DeSantis has referenced January Littlejohn, a resident of Leon County, Florida, to defend why he needed to sign hate into law. DeSantis has claimed that Littlejohn was not appropriately consulted about a public school’s approach to gender-affirming care for her child, including their name and pronouns. According to CNN, however, emails from public records suggest DeSantis’ presentation of the situation is far from the full story.
RELATED: And Republicans say queer people are the groomers …
Before we get into the email conversation as reported by CNN, let’s review some of how DeSantis has presented this situation. At a recent press conference, for example, DeSantis referred to a mother from the county who said her child was attending school and experiencing “some people” at the school changing their child’s name and clothing without telling the mother or getting her consent.

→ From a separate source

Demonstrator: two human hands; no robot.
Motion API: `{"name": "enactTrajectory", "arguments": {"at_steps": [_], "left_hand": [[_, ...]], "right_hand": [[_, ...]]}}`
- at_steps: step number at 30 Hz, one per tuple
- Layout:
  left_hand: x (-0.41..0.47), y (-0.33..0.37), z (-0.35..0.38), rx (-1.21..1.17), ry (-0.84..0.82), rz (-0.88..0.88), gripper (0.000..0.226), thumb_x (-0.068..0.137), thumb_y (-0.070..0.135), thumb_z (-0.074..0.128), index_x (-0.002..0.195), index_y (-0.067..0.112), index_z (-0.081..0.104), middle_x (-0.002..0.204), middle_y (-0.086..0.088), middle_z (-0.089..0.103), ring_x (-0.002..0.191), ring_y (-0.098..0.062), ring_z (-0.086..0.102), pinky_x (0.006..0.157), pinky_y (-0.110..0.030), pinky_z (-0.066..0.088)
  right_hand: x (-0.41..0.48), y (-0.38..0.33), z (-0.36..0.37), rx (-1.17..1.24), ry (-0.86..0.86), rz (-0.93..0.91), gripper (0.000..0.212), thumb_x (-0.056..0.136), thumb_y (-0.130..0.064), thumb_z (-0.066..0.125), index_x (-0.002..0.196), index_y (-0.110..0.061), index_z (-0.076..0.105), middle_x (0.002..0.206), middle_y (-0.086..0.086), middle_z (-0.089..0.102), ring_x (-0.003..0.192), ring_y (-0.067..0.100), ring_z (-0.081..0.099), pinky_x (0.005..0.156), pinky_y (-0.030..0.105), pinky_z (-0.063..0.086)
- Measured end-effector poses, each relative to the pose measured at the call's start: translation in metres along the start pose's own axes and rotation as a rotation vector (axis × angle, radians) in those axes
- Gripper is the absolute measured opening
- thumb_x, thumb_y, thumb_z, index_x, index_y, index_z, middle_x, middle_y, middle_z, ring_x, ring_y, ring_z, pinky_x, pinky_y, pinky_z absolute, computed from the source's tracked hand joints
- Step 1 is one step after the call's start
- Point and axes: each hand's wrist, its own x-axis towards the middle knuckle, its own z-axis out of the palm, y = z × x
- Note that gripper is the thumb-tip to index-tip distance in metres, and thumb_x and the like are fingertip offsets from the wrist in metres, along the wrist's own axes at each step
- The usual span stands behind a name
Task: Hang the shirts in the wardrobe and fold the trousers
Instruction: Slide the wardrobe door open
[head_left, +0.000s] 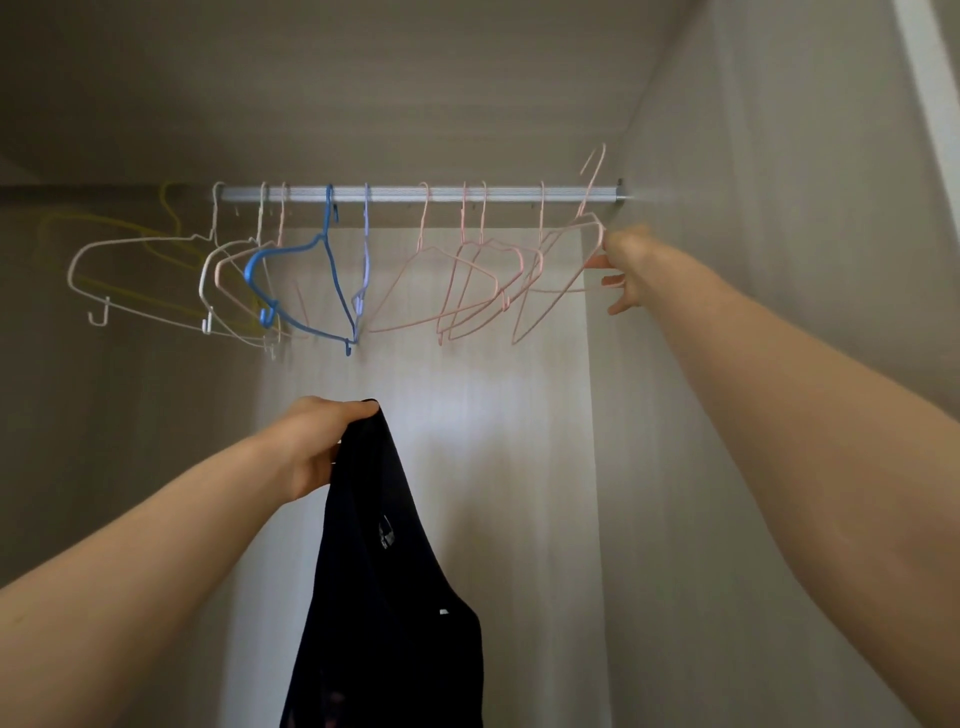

“First of all, they shouldn’t be doing that at all,” DeSantis said. “But to do these things behind the parents’ back and to say that the parents should be shut out. That is wrong.”
The clothing allegation is notably weird, but it’s actually wonderful for a school to be supportive of a child’s name and pronouns. No need to have a parent give consent in order to have their child be treated with affirmation and respect in the classroom…. Because children are actually their own people, not just little dolls and pets for parents to project their entire being onto.
But, again, this doesn’t even seem to be the full story. According to emails obtained by CNN, Littlejohn reached out to the school back in 2020 and let a teacher know her child wanted to use different pronouns. In the email, Littlejohn said she was not trying to prevent her child from using different pronouns or a different name.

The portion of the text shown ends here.